Evaluation of the biogeochemical capacity of sediments to process and dissipate N

Estuaries and coastal zones are shallow water bodies at the interface between fresh and marine aquatic environments, and highly dynamic environments controlled by physical processes and exposed to marine and continental influences. They host large energy and matter fluxes, supported by a few specific conditions: they are brackish, shallow and they can receive large nutrient amounts from the terrestrial side.

Eutrophication is a naturally occurring process in most coastal zones, however, over the last decades eutrophication has been dramatically increased by human activity in the catchment areas. Its impacts associated to climate change are unknown and poorly investigated.

Climate change, in particular in northern latitudes, is expected to affect patterns of ice formation and melting, precipitation and temperature regimes and may offset estuarine functioning via floods, storms, dissolved and particulate nutrient transport, heat waves, water stratification and prolonged low discharge periods. 

Aim:  Analyze the capacity of sediments to mineralize particulate N to NH4+, to oxidize it to NOx and to denitrify the produced NOx. Alternative N pathways as DNRA (dissimilatory nitrate reduction to ammonium), which recycles NH4+ and decreases the denitrification efficiency, will be measured. 

Where:  Different sedimentary environments in Gulf of Gdańsk, Sacca di Goro lagoon (Italy) and Norwegian fjords

When:  Two seasons will be compared: the spring and the summer, with high and low NO3 levels, respectively

How:  Intact sediment dark incubations along physico-chemical (e.g., depth and oxygen or organic matter availability), biological (e.g., bioturbation, primary producers’ growth forms) and latitudinal gradients (Italy, Poland, Norway)
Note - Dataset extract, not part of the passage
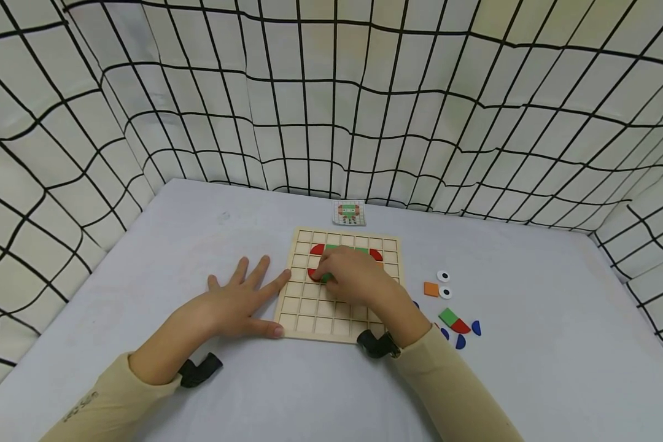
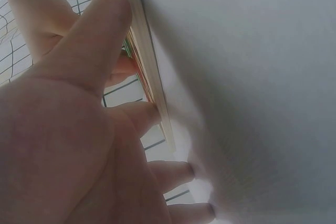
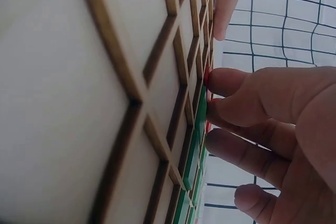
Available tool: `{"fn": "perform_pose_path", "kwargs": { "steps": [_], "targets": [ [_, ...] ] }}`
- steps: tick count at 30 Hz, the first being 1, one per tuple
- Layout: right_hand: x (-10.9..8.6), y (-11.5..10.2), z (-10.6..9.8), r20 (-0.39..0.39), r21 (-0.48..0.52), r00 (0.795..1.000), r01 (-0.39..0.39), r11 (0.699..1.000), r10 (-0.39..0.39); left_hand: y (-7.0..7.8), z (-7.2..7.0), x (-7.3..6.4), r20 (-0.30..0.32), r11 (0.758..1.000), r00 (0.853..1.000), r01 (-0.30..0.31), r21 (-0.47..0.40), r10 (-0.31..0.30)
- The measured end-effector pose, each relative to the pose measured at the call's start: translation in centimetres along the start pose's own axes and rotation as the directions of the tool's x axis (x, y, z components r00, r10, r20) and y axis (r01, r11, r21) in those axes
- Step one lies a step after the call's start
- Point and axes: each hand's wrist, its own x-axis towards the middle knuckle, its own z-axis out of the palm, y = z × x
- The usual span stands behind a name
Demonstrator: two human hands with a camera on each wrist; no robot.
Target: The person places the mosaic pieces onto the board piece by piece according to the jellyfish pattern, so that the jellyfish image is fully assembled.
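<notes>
My left grip [image 1: 229, 310] is spread, thumb and forefinger at the left edge of the grid board [image 1: 304, 307]. My right grip [image 1: 356, 279] bends over the board, fingertips touching a red piece [image 1: 313, 275]; whether they pinch or only press it, I cannot tell. Green pieces [image 3: 199, 111] sit just beside them. Beyond my right grip lies a picture card [image 1: 349, 213]; to its right, an orange square [image 1: 431, 289] on the table [image 1: 541, 319].
</notes>
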Motion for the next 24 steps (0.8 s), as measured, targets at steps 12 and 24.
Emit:
{"fn": "perform_pose_path", "kwargs": {
  "steps": [12,24],
  "targets": [
    [-1.3,1.9,-2.0,-0.043,0.084,0.999,-0.029,0.996,0.033,0.2,0.0,0.1,-0.001,1.000,1.000,0.013,0.003,-0.013],
    [-10.4,10.5,-5.1,-0.237,0.268,0.957,-0.099,0.958,0.165,0.1,0.0,0.1,0.009,1.000,1.000,0.027,-0.005,-0.027]
  ]
}}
Maps of the sampling site and the sampled station along the Vistula mouth

Denitrification is the process that removes NO3  from the system and it is controlled by the concentration of the substrates NO3 , dissolved organic carbon, and the presence of bioturbation.

Our results demonstrated that in the Vistula mouth denitrification is mainly driven by the organic matter content in the sediment.

Bioturbation increases the oxidized layers of the deep sediment (light brown color in the picture) due to the introduction of the oxic bottom water via bioirrigation of the burrows.